Ipratropium bromide merupakan antikolinergik kerja singkat yang buruk diabsorbsi oleh
saluran napas jika diberikan sebagai aerosol dan memiliki sedikit efek terhadap klirens
mukosilier. Tiotropium merupakan antikolinergik kerja panjang yang telah terbukti
mempertahankan FEV1 yang tinggi. Penggunaan antikolinergik sebagai agen farmakologis
pada PPOK tidak seefektif penggunaannya pada asma.
Rehabilitasi Pulmoner
Jika ditujukan untuk pasien dengan PPOK (atau gangguan kesulitan pernapasan
lainnya) program yang komprehensif pada rehabilitasi pulmoner dapat meningkatkan
kapasitas kerja, fungsi psikososial, dan kualitas hidup. Program ini tidak memperpanjang
hidup atau fungsi pulmoner, namun telah terbukti mengurangi frekuensi rawat inap.

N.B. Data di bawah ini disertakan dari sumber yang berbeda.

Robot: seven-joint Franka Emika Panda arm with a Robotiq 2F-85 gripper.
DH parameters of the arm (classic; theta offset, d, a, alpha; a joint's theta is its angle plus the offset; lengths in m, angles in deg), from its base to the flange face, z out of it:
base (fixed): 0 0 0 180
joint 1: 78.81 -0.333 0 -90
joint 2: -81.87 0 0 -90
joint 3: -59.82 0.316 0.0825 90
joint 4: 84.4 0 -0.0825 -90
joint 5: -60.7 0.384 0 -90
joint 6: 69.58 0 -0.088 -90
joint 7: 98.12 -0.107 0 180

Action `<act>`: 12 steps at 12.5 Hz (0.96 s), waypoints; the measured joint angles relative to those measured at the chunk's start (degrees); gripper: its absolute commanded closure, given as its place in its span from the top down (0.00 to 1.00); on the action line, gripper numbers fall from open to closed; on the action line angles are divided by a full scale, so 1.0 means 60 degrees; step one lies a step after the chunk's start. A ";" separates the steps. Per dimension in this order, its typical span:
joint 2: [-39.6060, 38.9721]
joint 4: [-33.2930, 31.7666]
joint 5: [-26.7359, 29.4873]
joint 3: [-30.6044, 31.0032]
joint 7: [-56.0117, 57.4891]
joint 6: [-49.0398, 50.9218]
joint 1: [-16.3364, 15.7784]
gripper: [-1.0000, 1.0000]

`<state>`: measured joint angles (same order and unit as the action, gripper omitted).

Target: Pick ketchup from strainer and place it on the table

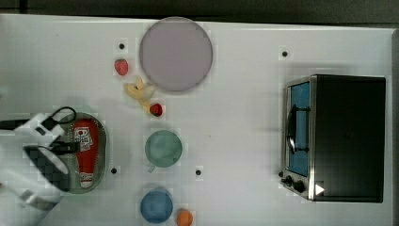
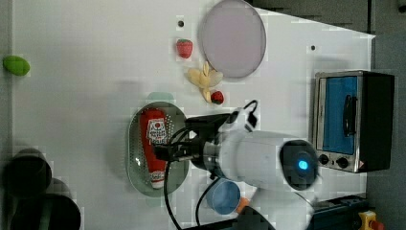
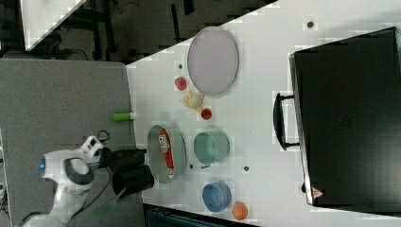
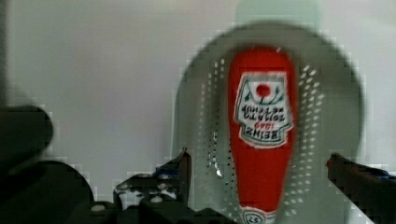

Terapi Oksigen Jangka Panjang (Long Term Oxygen Therapy/LTOT)
Kriteria untuk menggunakan oksigen bukan berdasar pada sesak napas namun lebih
dari hasil pemeriksaan baku untuk hypoxemia pada saat istirahat dan beraktivitas yang
dilakukan pada laboratorium fungsi pulmoner. Terdapat kriteria LTOT yang diakui secara
meluas untuk pasien PPOK berdasarkan kadar hypoxemia. LTOT sebaiknya digunakan
setidaknya 15 jam per hari untuk memperoleh manfaat harapan hidup. Terapi ini biasanya
dilakukan dengan mengenakan kanula nasal yang disambung dengan sumber oksigen.
Penanganan Eksaserbasi
Pada umumnya, semakin FEV1 menurun maka eksasebasi lebih sering terjadi.
Eksaserbasi moderat atau berat ditandai dengan memburuknya dyspnea, batuk, dan
peningkatan produksi dan purulensi dari sputum yang membaik jika diberikan antibiotic yang
mencakup Haemophilus influenzae, pneumokokus, dan Moraxella catarrhalis. Cakupan
antibiotic pseudomonas aeruginosa perlu dipertimbangkan pada pasien yang telah mengalami

eksaserbasi sebanyak tiga kali atau lebih pada tahun sebelumnya. Kortikosteroid oral dan
intravena diberikan pada eksaserbasi berat yang telah dijelaskan di atas (Amin, 2006).